### Task goal
From top to bottom, write out the listing exactly and skip every picture.

### Supplied information
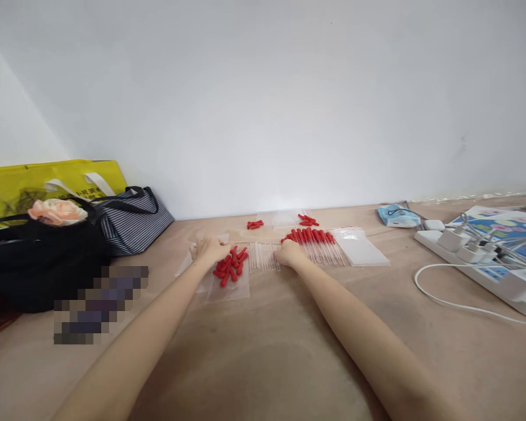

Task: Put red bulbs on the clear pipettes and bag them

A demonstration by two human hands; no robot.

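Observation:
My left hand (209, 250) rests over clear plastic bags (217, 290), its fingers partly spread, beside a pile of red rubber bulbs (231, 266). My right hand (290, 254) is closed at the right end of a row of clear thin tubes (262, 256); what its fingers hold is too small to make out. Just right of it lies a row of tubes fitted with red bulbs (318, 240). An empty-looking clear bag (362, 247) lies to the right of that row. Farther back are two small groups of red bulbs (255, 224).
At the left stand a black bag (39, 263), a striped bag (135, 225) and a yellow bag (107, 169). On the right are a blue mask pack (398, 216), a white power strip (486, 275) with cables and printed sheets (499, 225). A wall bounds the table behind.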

### Response below
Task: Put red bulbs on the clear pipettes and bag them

A demonstration by two human hands; no robot.

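Observation:
My left hand (209, 250) rests over clear plastic bags (217, 290), its fingers partly spread, beside a pile of red rubber bulbs (231, 266). My right hand (290, 254) is closed at the right end of a row of clear thin tubes (262, 256); what its fingers hold is too small to make out. Just right of it lies a row of tubes fitted with red bulbs (318, 240). An empty-looking clear bag (362, 247) lies to the right of that row. Farther back are two small groups of red bulbs (255, 224).
At the left stand a black bag (39, 263), a striped bag (135, 225) and a yellow bag (107, 169). On the right are a blue mask pack (398, 216), a white power strip (486, 275) with cables and printed sheets (499, 225). A wall bounds the table behind.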

The exercise has been fully answered.